J’ai dû répéter maintes et maintes fois le fameux triple-T, qui est temporaire, ciblé et adapté, dit-elle. Ce qui, de notre point de vue, les aidera à répondre aux besoins des plus touchés par l’érosion des revenus et aussi par l’inflation, mais sans alimenter l’inflation sur une large base, car cela serait tout à fait contre-productif dans la mesure où cela exigerait que nous prenions une politique monétaire plus dure mesures nécessaires pour remplir notre mandat.
Dans le même temps, les gouvernements devraient poursuivre des politiques budgétaires qui montrent qu’ils sont déterminés à réduire progressivement les ratios élevés de la dette publique, a déclaré Lagarde.

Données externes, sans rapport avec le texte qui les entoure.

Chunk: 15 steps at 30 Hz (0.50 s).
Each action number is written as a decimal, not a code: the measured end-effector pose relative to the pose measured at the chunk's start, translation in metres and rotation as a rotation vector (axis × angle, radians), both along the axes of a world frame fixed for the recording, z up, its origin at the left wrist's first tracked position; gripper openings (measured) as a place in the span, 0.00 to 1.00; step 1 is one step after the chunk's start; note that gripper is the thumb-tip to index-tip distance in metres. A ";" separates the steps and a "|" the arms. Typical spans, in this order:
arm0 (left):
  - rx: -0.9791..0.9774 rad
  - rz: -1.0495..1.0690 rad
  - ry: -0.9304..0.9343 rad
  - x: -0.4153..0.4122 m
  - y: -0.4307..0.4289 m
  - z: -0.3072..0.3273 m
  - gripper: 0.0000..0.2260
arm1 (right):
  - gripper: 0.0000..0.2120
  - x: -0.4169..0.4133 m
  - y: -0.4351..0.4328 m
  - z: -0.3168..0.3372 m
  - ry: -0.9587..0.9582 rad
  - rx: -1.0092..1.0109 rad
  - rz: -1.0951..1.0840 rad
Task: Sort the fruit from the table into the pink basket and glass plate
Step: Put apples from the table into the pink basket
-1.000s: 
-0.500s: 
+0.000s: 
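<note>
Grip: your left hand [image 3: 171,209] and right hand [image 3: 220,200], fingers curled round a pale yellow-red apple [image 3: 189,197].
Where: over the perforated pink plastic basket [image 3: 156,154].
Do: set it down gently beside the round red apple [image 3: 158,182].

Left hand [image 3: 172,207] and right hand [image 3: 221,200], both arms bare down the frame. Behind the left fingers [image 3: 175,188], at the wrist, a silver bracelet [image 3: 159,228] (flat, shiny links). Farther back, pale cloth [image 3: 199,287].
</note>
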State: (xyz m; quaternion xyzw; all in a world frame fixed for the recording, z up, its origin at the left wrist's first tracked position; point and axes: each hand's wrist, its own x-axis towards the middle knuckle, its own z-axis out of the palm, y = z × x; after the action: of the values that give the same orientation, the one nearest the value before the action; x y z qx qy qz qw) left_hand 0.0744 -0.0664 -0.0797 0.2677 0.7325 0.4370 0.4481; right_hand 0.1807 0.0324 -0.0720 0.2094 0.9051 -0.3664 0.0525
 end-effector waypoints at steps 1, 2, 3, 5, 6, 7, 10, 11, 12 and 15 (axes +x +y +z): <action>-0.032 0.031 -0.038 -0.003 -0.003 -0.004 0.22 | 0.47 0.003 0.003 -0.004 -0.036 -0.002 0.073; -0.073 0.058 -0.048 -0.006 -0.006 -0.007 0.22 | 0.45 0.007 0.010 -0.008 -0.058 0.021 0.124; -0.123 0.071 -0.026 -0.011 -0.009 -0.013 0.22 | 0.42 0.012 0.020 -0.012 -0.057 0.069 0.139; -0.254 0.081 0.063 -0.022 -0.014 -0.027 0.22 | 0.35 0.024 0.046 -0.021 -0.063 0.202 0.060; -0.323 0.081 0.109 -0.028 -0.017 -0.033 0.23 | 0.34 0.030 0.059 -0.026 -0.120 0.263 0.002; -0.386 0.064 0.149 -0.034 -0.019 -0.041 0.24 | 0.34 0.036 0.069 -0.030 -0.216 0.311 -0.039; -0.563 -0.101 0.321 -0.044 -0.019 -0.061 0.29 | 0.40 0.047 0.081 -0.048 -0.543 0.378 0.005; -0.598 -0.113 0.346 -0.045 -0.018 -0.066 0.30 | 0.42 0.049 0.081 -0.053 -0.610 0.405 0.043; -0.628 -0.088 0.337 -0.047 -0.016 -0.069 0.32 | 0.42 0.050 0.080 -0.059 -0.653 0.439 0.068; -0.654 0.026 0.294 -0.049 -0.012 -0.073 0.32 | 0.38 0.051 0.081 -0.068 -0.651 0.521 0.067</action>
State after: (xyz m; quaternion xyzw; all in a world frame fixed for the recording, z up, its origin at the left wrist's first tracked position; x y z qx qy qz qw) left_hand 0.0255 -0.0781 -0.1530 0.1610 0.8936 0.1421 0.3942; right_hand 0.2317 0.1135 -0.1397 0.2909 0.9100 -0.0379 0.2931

Les récentes turbulences du marché au Royaume-Uni ont montré ce qui se passe lorsque la politique budgétaire entre en collision avec une banque centrale luttant contre une inflation brûlante.
Les relations de la BCE avec les autorités budgétaires resteront sans aucun doute un élément clé dans les mois à venir, notamment parce que Lagarde a signalé que le Conseil des gouverneurs s’accorderait sur les principes de réduction de ses avoirs massifs en obligations d’État lors de la réunion de décembre sur laquelle les pays membres endettés se sont fortement appuyés.
Cet article fait partie de POLITICO Pro.